■ **Task directions**
Of all the entries below, retype only the lines from the one with "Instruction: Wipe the" through the one with "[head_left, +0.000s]", exactly as they appear.
=== Input ===
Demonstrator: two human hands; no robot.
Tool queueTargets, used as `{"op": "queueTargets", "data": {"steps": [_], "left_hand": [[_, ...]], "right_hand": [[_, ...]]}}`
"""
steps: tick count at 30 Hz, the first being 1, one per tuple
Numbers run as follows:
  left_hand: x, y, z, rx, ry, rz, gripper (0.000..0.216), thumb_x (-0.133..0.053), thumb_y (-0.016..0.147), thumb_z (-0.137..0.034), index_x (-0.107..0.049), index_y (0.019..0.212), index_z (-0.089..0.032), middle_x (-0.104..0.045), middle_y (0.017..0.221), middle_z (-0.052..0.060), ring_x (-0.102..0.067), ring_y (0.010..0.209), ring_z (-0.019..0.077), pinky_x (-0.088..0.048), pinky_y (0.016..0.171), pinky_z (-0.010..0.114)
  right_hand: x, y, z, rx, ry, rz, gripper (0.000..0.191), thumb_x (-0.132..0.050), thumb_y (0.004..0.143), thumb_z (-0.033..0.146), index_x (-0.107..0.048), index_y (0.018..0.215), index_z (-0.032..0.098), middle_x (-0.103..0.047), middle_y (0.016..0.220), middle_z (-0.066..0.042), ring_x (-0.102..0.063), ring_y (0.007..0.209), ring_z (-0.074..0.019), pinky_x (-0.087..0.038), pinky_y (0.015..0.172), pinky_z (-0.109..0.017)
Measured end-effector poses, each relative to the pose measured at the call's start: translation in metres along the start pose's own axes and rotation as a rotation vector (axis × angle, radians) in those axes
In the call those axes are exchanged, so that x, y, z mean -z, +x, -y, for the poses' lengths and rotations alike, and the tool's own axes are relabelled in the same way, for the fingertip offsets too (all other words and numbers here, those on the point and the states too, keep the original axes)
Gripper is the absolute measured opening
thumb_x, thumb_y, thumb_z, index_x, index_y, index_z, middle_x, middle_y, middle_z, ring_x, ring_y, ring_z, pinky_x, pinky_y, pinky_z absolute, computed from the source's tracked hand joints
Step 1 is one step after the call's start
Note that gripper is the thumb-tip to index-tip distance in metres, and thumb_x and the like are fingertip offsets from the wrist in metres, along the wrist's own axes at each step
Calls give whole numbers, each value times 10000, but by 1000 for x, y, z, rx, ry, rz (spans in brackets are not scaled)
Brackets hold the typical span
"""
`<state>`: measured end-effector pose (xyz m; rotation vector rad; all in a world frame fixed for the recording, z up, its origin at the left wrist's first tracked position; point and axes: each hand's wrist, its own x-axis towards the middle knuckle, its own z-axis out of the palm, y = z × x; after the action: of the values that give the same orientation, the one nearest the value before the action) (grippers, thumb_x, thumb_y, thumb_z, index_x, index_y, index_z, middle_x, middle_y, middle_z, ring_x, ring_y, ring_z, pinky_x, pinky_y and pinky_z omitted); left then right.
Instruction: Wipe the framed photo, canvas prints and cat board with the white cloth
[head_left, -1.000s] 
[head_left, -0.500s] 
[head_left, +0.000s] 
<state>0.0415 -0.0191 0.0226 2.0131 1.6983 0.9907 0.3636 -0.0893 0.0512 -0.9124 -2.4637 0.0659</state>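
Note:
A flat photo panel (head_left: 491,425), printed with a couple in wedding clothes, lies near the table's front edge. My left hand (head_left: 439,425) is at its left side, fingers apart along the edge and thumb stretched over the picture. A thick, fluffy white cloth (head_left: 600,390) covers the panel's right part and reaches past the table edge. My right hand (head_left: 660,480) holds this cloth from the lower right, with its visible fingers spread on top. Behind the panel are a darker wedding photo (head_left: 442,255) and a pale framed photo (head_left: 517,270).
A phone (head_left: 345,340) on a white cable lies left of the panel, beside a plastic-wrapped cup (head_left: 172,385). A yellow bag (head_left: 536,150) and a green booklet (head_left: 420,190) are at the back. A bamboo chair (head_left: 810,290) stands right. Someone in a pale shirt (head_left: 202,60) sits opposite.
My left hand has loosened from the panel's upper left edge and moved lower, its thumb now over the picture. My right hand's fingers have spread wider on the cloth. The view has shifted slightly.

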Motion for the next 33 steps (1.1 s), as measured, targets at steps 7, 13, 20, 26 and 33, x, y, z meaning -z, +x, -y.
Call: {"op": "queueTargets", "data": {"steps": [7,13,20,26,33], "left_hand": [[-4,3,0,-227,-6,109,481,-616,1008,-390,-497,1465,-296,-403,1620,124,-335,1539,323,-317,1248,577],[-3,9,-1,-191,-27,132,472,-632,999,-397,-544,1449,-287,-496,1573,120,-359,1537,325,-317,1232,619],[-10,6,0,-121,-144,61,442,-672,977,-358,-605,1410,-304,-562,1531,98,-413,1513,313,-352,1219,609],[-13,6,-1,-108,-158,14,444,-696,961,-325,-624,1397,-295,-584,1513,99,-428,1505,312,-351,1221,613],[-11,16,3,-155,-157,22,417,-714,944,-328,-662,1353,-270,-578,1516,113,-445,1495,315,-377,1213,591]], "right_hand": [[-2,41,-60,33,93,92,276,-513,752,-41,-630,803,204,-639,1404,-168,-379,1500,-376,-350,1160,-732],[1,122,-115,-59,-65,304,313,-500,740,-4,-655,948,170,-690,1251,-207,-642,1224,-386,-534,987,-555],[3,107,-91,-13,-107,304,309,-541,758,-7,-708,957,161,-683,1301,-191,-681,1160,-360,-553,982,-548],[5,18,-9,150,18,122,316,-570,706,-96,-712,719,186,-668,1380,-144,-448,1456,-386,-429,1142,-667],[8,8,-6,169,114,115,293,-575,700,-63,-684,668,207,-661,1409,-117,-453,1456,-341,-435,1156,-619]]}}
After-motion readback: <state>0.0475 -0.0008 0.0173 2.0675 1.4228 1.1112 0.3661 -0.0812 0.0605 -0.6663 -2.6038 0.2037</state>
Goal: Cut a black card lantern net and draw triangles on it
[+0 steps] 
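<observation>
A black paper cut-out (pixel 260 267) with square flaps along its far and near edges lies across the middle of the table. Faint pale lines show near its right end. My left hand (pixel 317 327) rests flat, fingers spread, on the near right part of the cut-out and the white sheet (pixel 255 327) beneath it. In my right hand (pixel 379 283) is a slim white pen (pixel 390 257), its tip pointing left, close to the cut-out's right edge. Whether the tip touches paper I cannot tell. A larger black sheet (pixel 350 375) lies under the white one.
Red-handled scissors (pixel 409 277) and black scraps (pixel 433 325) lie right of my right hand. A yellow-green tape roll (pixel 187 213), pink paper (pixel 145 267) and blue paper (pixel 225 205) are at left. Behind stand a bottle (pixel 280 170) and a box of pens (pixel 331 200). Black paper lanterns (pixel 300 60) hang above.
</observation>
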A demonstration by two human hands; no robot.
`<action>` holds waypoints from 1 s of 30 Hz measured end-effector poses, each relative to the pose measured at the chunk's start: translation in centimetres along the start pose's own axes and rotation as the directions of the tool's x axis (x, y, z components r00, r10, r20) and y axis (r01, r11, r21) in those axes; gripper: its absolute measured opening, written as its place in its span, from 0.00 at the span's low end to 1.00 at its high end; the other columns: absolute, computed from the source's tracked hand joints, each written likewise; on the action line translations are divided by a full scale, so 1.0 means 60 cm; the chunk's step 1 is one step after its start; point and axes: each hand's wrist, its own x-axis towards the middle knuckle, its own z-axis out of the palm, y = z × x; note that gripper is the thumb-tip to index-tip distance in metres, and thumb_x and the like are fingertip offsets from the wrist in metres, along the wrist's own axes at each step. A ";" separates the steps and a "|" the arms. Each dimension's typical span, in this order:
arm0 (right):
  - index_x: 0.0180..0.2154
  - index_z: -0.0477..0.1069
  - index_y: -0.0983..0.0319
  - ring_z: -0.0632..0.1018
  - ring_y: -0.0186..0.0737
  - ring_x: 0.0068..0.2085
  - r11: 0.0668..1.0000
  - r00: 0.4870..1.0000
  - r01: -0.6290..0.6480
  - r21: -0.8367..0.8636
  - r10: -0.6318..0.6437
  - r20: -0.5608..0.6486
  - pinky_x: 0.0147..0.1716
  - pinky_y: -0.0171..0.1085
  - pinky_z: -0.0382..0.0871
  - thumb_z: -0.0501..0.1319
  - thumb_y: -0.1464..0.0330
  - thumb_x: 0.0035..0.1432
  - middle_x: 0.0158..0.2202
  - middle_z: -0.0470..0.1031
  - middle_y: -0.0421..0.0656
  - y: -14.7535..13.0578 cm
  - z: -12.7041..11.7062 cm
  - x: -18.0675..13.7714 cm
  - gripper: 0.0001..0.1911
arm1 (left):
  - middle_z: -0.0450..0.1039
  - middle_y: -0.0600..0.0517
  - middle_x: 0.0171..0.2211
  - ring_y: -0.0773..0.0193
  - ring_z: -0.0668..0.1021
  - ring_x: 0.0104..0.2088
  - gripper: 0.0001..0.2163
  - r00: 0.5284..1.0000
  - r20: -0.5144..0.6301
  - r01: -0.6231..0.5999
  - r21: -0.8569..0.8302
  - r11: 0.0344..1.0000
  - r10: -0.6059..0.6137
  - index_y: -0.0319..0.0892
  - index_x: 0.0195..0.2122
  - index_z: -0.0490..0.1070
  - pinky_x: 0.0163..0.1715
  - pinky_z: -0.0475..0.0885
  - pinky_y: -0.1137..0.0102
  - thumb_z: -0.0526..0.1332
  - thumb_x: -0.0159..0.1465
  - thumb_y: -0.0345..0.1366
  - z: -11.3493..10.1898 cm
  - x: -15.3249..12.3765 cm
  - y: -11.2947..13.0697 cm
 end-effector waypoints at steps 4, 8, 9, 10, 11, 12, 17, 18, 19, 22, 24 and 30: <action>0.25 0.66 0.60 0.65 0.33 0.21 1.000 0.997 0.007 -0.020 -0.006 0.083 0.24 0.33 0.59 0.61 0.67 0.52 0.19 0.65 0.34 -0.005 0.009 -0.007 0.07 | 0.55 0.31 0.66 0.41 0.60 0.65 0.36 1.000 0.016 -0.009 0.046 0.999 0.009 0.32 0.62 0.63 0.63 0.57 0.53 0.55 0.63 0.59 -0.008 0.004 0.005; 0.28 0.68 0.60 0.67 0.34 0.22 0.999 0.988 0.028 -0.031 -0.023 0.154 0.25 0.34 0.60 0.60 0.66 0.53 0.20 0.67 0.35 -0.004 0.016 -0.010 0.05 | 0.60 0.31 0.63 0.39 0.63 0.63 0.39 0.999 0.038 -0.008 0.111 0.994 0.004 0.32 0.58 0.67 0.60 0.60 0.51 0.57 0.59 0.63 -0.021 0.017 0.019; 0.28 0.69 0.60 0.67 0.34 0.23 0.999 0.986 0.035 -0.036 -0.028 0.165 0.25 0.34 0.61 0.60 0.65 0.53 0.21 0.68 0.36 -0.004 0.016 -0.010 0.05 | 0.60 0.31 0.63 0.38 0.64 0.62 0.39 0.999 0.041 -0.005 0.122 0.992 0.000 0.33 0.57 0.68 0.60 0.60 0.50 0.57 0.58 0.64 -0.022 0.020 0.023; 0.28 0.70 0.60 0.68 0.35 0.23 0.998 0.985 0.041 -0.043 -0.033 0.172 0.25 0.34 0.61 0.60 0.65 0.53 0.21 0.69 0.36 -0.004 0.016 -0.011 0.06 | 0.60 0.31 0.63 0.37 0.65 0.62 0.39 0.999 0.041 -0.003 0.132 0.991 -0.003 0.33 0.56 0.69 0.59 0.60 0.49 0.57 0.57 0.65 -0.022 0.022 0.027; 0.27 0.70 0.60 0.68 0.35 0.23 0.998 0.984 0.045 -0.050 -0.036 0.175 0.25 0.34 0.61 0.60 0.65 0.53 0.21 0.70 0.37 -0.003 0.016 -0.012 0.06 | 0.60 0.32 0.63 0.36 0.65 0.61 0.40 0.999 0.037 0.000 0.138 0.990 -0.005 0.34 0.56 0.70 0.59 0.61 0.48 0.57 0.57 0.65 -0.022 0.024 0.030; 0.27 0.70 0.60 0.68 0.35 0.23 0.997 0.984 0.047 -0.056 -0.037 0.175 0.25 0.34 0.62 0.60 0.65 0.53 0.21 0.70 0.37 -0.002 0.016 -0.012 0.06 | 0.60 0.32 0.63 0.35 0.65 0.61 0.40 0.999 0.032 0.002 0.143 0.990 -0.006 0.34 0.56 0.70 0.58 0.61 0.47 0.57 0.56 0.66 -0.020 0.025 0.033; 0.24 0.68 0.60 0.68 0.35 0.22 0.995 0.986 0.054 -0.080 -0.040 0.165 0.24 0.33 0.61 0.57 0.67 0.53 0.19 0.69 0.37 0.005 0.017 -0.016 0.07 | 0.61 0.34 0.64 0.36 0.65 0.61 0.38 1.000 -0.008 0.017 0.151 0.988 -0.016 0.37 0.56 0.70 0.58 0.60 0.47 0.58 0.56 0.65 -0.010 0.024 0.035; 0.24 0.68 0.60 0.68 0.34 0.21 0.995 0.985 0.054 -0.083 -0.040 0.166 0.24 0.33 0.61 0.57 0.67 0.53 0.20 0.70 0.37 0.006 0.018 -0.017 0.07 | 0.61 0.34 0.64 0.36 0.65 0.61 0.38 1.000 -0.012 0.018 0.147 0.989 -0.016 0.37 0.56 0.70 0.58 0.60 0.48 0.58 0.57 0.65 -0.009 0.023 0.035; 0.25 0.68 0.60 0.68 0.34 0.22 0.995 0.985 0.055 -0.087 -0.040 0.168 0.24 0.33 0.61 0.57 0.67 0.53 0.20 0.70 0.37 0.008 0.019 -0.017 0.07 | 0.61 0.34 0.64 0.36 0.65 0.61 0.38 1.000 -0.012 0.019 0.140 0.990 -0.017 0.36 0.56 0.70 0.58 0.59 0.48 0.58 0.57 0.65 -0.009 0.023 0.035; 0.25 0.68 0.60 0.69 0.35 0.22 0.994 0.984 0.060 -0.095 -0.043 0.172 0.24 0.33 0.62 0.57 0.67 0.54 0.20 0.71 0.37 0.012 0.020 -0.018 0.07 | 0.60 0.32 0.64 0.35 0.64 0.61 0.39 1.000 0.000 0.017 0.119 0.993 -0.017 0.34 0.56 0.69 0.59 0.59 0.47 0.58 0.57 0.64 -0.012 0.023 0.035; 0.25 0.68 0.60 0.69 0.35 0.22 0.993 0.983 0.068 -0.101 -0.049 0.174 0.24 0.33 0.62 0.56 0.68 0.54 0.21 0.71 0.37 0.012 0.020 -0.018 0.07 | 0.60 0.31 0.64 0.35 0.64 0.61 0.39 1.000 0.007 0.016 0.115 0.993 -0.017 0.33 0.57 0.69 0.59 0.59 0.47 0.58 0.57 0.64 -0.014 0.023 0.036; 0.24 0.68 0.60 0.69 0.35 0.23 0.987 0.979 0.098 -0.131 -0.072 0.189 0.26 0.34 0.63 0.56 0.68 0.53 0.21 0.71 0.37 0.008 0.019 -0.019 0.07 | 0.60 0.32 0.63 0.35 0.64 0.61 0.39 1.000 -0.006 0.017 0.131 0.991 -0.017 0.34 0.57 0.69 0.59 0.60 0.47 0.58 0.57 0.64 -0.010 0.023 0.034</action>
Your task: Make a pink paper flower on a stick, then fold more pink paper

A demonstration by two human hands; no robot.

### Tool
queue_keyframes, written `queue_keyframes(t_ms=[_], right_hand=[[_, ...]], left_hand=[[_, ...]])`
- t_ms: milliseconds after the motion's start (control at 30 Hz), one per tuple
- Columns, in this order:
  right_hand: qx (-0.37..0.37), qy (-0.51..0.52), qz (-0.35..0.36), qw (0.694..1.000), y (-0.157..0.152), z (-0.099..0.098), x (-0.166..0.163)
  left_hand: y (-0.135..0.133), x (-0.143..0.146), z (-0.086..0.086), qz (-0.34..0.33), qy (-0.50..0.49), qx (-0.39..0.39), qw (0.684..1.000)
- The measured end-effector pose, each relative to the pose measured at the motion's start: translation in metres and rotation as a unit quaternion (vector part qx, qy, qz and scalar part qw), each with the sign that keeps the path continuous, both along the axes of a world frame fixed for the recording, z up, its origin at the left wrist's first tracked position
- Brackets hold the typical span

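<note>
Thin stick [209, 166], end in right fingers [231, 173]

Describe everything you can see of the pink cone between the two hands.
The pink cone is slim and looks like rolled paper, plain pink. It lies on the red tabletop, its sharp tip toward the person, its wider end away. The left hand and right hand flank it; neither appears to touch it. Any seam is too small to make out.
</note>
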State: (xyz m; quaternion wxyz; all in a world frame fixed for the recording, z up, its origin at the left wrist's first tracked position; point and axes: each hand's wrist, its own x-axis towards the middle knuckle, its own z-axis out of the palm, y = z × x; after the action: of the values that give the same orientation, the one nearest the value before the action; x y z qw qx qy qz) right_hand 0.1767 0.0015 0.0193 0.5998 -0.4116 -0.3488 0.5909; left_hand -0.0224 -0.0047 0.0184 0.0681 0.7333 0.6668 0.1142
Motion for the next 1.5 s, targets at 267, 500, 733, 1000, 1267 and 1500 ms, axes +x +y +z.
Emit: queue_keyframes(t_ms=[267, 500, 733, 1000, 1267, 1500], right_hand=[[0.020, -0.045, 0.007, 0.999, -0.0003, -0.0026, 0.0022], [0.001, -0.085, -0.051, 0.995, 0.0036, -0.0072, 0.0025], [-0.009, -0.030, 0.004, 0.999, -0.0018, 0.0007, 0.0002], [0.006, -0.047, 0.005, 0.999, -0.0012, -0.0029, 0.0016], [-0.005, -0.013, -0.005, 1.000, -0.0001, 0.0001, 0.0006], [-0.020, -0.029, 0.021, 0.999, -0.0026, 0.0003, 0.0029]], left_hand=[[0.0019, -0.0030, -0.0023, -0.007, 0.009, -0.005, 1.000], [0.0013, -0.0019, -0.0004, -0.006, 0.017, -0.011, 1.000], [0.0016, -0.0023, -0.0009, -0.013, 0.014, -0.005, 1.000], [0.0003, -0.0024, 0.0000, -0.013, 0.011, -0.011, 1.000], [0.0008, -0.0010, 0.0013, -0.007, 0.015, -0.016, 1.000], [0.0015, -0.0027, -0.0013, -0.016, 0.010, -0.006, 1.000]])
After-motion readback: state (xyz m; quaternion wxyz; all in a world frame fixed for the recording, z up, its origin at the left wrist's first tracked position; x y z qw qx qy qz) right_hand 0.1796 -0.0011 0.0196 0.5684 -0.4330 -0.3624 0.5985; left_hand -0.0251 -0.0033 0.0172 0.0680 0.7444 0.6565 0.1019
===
■ **Result of this exercise**
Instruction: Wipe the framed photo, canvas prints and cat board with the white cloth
[head_left, -1.000s] 
[head_left, -0.500s] 
[head_left, +0.000s] 

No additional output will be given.